## ASSIGNED TASK
Extract all of the data and reproduce it precisely.

## SOURCE DATA

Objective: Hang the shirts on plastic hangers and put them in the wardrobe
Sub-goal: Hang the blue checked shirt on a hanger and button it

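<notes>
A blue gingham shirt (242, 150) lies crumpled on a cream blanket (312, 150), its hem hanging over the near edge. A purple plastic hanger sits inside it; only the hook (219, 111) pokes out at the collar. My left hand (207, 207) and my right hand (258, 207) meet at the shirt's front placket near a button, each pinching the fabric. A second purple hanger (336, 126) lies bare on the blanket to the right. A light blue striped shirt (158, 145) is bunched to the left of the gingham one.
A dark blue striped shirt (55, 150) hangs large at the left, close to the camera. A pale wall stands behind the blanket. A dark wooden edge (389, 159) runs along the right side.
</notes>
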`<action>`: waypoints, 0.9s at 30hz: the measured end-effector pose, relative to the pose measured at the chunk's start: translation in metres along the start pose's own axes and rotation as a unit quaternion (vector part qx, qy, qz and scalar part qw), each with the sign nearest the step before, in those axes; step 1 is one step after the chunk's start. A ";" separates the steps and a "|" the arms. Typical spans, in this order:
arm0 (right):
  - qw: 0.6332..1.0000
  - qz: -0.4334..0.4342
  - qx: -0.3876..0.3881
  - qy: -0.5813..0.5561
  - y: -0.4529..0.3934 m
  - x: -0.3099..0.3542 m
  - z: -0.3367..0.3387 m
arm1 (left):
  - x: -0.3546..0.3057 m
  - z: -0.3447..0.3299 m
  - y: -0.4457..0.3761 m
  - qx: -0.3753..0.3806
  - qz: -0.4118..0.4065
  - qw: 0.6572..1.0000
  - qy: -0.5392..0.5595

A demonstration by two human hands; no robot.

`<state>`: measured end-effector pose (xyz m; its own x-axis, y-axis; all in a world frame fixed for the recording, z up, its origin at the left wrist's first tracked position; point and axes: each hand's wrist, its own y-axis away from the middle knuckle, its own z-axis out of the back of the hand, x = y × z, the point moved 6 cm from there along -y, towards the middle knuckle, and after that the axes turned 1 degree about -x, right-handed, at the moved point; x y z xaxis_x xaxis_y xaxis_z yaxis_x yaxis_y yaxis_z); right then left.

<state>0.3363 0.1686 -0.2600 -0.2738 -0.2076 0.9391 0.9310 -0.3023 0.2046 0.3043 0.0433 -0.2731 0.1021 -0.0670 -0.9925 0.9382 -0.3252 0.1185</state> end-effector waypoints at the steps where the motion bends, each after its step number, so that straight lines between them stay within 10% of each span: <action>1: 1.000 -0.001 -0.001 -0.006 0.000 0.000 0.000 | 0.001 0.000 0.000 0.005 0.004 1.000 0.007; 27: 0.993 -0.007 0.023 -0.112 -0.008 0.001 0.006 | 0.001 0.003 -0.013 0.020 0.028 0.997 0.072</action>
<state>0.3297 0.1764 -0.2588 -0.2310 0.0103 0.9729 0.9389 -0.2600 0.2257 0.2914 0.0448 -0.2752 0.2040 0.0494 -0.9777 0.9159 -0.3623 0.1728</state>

## SOLUTION TO THE PROBLEM
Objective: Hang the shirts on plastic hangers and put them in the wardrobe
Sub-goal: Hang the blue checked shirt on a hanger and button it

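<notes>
A blue gingham shirt (242, 150) lies crumpled on a cream blanket (312, 150), its hem hanging over the near edge. A purple plastic hanger sits inside it; only the hook (219, 111) pokes out at the collar. My left hand (207, 207) and my right hand (258, 207) meet at the shirt's front placket near a button, each pinching the fabric. A second purple hanger (336, 126) lies bare on the blanket to the right. A light blue striped shirt (158, 145) is bunched to the left of the gingham one.
A dark blue striped shirt (55, 150) hangs large at the left, close to the camera. A pale wall stands behind the blanket. A dark wooden edge (389, 159) runs along the right side.
</notes>
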`<action>`: waypoints, 0.9s at 30hz: the measured end-effector pose, relative to the pose measured at the chunk's start: translation in metres along the start pose's own axes and rotation as a unit quaternion (vector part qx, qy, qz and scalar part qw), each with the sign nearest the step before, in those axes; step 1 is one step after the chunk's start. A ";" separates the steps and a "|" the arms. Typical spans, in this order:
arm0 (right):
  - qw: 0.6332..1.0000
  - qz: -0.4334..0.4342
  - qx: -0.3876..0.3881
  - qy: -0.5813..0.5561
  - y: -0.4529..0.3934 m
  - x: -0.3099..0.3542 m
  - z: -0.3367..0.3387 m
arm1 (left):
  - x: -0.3546..0.3057 m
  - z: -0.3447..0.3299 m
  - y: -0.4457..0.3761 m
  - qx: -0.3753..0.3806
  - qz: -0.4118..0.4065
  - qw: 0.6572..1.0000
  - qy: -0.5392..0.5595

A demonstration by two human hands; no robot.

`<state>`: measured end-effector pose (xyz m; its own x-axis, y-axis; all in a world frame fixed for the recording, z up, its origin at the left wrist's first tracked position; point and axes: each hand's wrist, its own y-axis away from the middle knuckle, its own z-axis out of the back of the hand, x = y × z, the point moved 6 cm from there along -y, towards the middle knuckle, and after that the axes turned 1 degree about -x, right-handed, at the moved point; x y z xaxis_x xaxis_y xaxis_z yaxis_x yaxis_y yaxis_z); right then left.

<state>0.3363 0.1686 -0.2600 -0.2738 -0.2076 0.9391 0.9310 -0.3023 0.2046 0.3043 0.0433 -0.2731 0.1021 -0.0670 -0.9925 0.9382 -0.3252 0.1185</state> end-effector waypoints at the steps where the motion bends, each after its step number, so that straight lines between them stay within 10% of each span: <action>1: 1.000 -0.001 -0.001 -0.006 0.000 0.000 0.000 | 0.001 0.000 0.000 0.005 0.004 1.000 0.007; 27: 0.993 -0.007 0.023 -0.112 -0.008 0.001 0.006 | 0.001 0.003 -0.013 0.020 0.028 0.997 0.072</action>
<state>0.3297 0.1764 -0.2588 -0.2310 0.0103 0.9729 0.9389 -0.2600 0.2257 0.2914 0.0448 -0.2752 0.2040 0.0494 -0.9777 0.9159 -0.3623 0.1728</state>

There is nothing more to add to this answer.